--- AVAILABLE DATA ---
:::::

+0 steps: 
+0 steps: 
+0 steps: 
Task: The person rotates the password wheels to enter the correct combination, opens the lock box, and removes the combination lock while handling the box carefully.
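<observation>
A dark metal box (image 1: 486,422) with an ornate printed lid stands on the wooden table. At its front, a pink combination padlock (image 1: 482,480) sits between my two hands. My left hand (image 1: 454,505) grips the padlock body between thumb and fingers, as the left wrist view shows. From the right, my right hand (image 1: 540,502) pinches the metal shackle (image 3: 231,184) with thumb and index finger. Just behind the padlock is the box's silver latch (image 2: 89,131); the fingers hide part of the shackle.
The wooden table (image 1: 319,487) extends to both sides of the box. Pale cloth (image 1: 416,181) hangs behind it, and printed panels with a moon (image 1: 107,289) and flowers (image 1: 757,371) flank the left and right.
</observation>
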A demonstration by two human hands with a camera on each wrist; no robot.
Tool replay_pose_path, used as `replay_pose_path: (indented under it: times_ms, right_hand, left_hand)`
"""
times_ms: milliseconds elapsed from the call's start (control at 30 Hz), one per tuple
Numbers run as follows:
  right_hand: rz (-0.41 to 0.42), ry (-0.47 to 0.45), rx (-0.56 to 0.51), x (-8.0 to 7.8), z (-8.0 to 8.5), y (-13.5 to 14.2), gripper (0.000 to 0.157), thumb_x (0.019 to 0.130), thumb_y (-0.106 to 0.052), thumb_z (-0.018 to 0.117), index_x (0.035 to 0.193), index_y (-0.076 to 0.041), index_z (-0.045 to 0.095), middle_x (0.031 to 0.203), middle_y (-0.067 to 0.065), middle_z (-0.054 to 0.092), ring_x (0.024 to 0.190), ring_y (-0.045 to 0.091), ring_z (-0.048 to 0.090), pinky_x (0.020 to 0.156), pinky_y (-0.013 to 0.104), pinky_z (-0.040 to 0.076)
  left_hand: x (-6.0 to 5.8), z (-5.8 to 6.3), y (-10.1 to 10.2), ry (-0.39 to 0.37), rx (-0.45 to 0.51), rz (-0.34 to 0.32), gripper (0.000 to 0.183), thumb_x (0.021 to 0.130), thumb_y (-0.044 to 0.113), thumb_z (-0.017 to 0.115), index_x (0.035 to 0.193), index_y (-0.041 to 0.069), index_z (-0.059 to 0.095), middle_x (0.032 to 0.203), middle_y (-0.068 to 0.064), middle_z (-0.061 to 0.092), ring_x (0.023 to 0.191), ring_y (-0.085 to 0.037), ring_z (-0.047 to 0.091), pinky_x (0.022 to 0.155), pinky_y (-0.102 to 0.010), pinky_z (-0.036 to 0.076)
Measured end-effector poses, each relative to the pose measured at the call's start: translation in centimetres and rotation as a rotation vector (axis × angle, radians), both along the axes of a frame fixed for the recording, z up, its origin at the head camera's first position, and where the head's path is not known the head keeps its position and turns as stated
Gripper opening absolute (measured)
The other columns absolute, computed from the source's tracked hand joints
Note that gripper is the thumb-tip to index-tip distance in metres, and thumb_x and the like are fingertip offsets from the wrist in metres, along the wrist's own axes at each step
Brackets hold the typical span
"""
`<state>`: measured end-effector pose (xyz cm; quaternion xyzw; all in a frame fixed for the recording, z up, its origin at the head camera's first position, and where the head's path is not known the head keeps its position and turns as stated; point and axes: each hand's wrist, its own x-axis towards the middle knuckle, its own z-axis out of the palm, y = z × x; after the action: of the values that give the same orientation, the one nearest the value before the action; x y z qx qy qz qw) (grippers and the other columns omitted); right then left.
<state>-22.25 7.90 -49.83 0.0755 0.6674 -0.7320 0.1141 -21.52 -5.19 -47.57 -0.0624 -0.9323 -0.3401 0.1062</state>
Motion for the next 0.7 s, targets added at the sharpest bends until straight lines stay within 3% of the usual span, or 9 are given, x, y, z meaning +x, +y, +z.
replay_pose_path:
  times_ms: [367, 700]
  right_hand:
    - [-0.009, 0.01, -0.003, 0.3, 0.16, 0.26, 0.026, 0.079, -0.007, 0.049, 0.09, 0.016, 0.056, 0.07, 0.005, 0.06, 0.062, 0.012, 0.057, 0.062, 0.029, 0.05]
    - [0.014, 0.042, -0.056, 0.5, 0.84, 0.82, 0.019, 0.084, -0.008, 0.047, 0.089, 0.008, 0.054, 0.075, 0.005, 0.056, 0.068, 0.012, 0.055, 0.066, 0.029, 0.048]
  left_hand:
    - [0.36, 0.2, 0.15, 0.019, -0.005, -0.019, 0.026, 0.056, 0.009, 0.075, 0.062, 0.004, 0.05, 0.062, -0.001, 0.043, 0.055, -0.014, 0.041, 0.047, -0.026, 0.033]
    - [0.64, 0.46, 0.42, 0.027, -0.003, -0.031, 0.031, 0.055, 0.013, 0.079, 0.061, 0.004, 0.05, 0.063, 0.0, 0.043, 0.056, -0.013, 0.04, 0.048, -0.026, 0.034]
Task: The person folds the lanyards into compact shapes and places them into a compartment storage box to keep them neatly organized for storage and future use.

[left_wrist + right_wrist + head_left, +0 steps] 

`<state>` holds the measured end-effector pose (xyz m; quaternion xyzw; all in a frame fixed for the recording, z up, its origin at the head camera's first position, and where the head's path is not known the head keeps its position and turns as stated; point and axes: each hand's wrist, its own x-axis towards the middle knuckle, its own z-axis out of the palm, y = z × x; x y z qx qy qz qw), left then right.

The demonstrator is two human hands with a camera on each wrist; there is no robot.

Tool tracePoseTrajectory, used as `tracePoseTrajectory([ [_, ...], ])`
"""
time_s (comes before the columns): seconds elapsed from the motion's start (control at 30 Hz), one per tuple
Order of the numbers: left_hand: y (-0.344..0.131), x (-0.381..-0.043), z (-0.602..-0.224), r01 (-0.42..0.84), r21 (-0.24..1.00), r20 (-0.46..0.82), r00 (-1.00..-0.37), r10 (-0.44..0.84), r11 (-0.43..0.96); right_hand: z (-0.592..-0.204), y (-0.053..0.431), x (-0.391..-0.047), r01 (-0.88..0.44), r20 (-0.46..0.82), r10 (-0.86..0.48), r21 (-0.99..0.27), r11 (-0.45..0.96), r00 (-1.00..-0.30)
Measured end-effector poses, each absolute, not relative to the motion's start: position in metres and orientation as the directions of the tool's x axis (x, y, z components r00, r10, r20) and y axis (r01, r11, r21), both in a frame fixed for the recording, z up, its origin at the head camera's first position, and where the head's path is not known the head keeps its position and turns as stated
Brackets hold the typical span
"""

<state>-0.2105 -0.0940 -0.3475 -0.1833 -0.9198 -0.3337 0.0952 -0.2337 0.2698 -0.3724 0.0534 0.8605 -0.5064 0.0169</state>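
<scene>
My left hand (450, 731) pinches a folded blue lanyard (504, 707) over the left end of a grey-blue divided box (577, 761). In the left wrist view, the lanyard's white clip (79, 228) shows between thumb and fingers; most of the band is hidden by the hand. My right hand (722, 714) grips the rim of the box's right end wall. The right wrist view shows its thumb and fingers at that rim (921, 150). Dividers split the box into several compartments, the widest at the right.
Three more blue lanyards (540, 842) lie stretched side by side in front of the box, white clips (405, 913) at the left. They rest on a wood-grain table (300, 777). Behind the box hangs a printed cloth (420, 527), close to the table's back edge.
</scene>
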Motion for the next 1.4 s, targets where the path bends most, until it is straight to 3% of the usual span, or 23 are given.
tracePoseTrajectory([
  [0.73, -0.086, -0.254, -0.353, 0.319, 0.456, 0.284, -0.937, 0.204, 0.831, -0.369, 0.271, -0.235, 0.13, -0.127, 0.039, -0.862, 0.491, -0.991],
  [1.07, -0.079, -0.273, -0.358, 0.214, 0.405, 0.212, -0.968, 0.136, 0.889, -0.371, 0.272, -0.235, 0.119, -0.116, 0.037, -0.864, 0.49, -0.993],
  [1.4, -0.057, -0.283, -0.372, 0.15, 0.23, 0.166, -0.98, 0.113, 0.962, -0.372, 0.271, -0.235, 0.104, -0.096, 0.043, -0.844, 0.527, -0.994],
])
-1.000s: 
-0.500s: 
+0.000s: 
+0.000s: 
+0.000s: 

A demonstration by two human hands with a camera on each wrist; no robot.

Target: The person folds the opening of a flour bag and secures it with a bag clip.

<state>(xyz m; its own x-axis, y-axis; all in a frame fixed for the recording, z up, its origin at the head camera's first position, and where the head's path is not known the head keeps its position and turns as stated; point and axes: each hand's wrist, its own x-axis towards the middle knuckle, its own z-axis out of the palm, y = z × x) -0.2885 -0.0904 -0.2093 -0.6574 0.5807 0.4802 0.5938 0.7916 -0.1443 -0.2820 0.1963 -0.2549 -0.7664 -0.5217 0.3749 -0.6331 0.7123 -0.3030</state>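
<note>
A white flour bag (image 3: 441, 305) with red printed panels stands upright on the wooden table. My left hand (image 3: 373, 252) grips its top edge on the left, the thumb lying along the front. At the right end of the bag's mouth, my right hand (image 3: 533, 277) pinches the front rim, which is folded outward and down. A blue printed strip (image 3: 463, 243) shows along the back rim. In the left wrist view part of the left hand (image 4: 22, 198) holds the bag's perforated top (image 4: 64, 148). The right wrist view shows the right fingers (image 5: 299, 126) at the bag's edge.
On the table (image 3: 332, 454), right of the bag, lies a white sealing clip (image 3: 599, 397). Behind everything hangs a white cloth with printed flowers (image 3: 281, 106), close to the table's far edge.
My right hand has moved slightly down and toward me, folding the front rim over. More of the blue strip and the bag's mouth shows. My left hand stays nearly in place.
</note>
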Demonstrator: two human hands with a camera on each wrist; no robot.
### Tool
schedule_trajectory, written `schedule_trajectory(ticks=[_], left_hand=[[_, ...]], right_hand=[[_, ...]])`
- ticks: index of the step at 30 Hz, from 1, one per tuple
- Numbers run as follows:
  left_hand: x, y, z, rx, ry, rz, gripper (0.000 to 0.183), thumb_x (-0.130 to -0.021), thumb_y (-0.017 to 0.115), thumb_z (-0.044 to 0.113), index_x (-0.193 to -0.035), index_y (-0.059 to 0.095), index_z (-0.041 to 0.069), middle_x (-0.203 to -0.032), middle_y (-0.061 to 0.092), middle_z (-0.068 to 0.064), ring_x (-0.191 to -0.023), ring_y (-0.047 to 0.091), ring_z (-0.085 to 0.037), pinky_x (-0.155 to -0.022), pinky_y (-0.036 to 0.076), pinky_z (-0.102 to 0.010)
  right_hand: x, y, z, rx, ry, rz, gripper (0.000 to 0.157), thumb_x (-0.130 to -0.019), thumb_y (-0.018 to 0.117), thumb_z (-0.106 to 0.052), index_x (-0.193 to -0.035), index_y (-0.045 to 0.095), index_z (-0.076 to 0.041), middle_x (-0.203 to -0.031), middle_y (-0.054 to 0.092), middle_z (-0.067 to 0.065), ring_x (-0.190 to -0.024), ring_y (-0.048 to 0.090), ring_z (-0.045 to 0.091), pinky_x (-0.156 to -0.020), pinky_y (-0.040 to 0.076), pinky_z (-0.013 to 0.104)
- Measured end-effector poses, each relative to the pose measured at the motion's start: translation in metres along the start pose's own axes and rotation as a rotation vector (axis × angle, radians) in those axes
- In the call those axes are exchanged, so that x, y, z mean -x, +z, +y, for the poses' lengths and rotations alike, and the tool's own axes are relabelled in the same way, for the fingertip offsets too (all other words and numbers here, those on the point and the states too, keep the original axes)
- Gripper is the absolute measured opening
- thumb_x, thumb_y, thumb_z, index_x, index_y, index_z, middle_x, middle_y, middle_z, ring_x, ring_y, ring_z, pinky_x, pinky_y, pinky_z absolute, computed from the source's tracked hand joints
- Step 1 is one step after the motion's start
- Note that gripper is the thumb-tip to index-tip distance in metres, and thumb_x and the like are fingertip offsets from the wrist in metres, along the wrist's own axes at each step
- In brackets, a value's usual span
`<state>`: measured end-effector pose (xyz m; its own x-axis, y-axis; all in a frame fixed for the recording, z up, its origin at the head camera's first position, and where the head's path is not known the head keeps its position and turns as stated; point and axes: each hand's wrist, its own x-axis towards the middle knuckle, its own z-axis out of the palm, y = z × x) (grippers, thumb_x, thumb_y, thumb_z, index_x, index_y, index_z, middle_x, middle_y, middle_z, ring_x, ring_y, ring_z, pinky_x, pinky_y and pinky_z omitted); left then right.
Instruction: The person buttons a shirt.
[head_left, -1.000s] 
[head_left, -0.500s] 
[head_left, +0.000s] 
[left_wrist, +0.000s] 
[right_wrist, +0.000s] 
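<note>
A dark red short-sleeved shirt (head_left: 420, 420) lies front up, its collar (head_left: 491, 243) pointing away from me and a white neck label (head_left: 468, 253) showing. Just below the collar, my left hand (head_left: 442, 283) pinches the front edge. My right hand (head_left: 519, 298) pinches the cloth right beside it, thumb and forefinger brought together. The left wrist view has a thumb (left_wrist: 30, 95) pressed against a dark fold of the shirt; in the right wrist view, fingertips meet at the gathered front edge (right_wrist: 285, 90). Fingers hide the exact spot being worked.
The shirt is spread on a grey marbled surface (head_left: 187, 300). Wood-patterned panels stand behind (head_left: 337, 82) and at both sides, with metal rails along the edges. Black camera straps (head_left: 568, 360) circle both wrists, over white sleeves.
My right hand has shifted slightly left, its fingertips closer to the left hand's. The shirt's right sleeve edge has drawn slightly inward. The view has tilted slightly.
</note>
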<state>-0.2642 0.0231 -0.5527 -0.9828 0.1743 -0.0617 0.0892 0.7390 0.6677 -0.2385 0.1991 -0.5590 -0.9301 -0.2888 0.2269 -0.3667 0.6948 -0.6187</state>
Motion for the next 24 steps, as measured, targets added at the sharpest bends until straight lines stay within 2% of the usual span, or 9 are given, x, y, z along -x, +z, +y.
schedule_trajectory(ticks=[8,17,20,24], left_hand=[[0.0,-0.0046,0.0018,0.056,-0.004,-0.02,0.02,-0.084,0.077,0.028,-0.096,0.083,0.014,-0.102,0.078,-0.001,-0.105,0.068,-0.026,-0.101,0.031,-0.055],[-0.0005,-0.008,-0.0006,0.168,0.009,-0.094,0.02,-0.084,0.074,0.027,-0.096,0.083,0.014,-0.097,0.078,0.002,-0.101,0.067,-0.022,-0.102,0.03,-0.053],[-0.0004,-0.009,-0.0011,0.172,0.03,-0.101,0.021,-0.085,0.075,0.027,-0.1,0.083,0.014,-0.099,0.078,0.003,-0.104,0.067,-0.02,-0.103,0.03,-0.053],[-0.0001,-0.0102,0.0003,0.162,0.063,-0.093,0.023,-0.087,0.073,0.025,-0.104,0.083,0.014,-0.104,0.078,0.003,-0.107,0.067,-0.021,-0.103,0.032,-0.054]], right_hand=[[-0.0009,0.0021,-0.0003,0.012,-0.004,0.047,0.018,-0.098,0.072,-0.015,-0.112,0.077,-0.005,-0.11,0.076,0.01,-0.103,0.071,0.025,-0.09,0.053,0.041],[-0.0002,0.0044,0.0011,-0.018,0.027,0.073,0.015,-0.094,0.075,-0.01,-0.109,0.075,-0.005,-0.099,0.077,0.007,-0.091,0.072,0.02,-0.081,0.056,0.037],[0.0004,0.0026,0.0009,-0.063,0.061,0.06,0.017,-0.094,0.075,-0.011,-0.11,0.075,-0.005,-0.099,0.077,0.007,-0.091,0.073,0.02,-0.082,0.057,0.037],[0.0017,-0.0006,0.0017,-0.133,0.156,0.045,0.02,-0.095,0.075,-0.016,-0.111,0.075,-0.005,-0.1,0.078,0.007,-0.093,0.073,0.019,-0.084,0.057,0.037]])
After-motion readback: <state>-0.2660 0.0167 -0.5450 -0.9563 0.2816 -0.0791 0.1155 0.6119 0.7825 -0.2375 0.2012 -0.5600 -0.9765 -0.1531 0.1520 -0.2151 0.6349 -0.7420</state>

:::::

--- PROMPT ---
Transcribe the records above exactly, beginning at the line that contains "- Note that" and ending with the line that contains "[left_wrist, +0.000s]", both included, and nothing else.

--- TASK OUTPUT ---
- Note that gripper is the thumb-tip to index-tip distance in metres, and thumb_x and the like are fingertip offsets from the wrist in metres, along the wrist's own axes at each step
- In brackets, a value's usual span
`<state>`: measured end-effector pose (xyz m; its own x-axis, y-axis; all in a frame fixed for the recording, z up, its origin at the head camera's first position, and where the head's path is not known the head keeps its position and turns as stated; point and axes: each hand's wrist, its own x-axis towards the middle knuckle, its own z-axis out of the palm, y = z × x) (grippers, thumb_x, thumb_y, thumb_z, index_x, index_y, index_z, middle_x, middle_y, middle_z, ring_x, ring_y, ring_z, pinky_x, pinky_y and pinky_z omitted); left then right.
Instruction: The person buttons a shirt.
[head_left, -1.000s] 
[head_left, -0.500s] 
[head_left, +0.000s] 
[left_wrist, +0.000s] 

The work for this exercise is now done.